The records should be restated exactly from their first line through the line with "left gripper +" in it.

(Information)

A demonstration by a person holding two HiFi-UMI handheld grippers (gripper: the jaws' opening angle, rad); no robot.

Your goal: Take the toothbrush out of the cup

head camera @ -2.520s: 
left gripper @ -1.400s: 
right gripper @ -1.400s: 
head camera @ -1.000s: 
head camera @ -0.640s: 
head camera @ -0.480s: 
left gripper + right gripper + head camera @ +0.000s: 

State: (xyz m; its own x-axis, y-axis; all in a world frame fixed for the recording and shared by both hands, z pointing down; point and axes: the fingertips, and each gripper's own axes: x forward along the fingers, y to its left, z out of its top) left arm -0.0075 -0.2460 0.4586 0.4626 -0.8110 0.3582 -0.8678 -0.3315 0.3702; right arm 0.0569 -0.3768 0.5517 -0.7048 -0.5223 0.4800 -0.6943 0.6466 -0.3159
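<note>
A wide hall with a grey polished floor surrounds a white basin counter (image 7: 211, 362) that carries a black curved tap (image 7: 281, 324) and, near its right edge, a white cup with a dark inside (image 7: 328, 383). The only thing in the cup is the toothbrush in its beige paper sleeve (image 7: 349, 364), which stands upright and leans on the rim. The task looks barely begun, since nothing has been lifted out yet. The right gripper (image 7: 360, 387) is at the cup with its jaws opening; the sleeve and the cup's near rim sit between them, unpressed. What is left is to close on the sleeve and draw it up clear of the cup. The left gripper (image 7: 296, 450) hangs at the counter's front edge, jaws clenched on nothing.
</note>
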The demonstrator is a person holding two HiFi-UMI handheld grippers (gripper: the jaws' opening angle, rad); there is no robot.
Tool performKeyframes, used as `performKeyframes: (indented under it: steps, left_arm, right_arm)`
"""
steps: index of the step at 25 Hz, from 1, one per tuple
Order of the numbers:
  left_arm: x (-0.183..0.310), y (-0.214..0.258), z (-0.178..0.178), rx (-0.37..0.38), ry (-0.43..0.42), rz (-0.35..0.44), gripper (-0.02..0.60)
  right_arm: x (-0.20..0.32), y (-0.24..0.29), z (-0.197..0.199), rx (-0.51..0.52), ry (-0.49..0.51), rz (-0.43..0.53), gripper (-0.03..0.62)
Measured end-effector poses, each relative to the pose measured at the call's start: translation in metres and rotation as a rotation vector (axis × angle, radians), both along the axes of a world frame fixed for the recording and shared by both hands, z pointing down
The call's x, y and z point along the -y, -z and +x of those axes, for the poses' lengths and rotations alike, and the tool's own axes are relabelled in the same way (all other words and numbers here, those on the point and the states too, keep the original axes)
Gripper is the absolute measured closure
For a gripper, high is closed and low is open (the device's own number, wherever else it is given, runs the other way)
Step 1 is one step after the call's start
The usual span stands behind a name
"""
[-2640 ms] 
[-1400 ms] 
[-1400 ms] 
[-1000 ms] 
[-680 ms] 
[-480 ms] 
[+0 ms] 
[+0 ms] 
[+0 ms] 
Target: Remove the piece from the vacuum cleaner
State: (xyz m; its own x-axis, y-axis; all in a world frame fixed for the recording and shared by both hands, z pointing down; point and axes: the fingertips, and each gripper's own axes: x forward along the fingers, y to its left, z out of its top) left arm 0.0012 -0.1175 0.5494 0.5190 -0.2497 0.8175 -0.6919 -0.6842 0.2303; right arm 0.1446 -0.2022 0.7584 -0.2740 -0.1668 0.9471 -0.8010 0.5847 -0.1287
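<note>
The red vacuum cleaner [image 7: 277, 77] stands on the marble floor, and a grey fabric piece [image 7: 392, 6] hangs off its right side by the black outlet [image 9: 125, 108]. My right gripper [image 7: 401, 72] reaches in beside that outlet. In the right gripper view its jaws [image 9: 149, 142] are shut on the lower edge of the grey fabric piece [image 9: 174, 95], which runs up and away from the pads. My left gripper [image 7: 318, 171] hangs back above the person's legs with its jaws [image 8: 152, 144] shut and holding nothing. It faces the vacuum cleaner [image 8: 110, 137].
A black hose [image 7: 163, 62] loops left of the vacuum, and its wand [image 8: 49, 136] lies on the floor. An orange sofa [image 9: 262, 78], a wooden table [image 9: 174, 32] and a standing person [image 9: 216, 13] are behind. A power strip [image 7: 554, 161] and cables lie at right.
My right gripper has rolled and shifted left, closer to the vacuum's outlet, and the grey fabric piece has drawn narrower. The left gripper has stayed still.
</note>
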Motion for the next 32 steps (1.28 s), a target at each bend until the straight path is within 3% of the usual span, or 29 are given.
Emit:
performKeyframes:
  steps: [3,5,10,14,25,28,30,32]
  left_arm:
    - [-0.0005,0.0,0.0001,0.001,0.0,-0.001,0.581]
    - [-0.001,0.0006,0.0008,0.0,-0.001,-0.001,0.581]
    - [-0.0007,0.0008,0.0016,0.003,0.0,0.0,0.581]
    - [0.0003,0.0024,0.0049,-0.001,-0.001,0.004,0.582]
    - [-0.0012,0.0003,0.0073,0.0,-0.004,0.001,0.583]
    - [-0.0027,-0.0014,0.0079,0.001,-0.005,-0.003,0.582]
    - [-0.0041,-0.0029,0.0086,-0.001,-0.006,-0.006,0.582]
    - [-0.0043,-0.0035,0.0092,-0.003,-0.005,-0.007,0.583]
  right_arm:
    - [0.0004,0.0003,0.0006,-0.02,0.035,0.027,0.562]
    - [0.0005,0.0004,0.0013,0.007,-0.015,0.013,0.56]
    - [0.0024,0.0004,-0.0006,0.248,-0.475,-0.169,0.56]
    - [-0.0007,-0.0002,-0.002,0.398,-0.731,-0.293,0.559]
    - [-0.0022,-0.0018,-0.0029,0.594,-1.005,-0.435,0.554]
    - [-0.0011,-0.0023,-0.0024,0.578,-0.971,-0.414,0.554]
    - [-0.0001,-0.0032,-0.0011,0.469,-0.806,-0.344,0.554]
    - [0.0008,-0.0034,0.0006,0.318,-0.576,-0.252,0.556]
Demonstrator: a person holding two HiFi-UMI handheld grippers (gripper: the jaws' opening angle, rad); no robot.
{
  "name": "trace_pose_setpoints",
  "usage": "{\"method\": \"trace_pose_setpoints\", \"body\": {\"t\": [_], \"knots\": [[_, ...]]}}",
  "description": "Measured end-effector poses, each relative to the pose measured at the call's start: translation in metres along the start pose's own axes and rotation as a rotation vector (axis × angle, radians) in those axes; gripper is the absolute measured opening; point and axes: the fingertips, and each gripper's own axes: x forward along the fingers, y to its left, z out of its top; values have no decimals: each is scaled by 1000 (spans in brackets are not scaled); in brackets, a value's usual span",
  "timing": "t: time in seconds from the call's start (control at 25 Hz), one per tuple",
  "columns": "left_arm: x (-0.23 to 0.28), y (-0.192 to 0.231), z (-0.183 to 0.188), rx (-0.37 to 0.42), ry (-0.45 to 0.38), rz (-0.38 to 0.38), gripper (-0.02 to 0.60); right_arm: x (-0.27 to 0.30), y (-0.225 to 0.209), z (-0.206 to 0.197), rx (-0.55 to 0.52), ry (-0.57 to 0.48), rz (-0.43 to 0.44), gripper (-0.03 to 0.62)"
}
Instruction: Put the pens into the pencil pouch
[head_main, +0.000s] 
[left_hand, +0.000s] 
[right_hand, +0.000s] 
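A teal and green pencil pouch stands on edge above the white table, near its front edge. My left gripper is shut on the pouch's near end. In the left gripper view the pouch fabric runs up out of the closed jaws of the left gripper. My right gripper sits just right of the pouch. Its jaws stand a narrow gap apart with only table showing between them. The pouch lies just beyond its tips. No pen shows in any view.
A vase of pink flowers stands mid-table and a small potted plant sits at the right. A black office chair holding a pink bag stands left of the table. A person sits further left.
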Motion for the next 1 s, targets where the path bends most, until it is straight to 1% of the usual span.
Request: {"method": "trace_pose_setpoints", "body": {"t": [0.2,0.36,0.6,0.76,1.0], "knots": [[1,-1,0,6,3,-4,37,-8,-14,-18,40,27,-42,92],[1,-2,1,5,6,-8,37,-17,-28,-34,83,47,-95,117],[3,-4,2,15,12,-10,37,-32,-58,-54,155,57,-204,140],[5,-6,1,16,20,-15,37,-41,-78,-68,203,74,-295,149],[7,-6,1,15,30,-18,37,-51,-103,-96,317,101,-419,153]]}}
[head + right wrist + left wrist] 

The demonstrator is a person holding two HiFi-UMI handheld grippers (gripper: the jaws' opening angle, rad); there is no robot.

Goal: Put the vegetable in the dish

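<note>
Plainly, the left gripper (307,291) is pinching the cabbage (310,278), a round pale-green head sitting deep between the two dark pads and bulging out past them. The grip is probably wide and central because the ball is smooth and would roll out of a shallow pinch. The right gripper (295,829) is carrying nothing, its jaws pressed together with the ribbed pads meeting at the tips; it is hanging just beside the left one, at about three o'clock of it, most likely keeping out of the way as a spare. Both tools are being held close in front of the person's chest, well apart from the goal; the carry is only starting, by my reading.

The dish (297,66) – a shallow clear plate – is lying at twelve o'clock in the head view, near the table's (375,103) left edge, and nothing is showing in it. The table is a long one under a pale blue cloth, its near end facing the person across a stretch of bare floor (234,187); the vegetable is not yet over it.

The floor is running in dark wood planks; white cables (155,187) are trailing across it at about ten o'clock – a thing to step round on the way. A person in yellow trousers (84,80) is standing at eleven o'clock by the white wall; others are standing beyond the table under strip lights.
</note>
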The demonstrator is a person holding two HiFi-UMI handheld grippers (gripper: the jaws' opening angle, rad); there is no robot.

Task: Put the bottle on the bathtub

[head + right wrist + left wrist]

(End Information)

**Exercise answer**
A demonstration by a person holding two HiFi-UMI handheld grippers (gripper: the jaws' opening angle, rad); no robot.

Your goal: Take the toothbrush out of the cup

head camera @ -2.520s: 
left gripper @ -1.400s: 
right gripper @ -1.400s: 
head camera @ -1.000s: 
head camera @ -0.640s: 
head camera @ -0.480s: 
left gripper + right gripper + head camera @ +0.000s: 

Now the output is complete.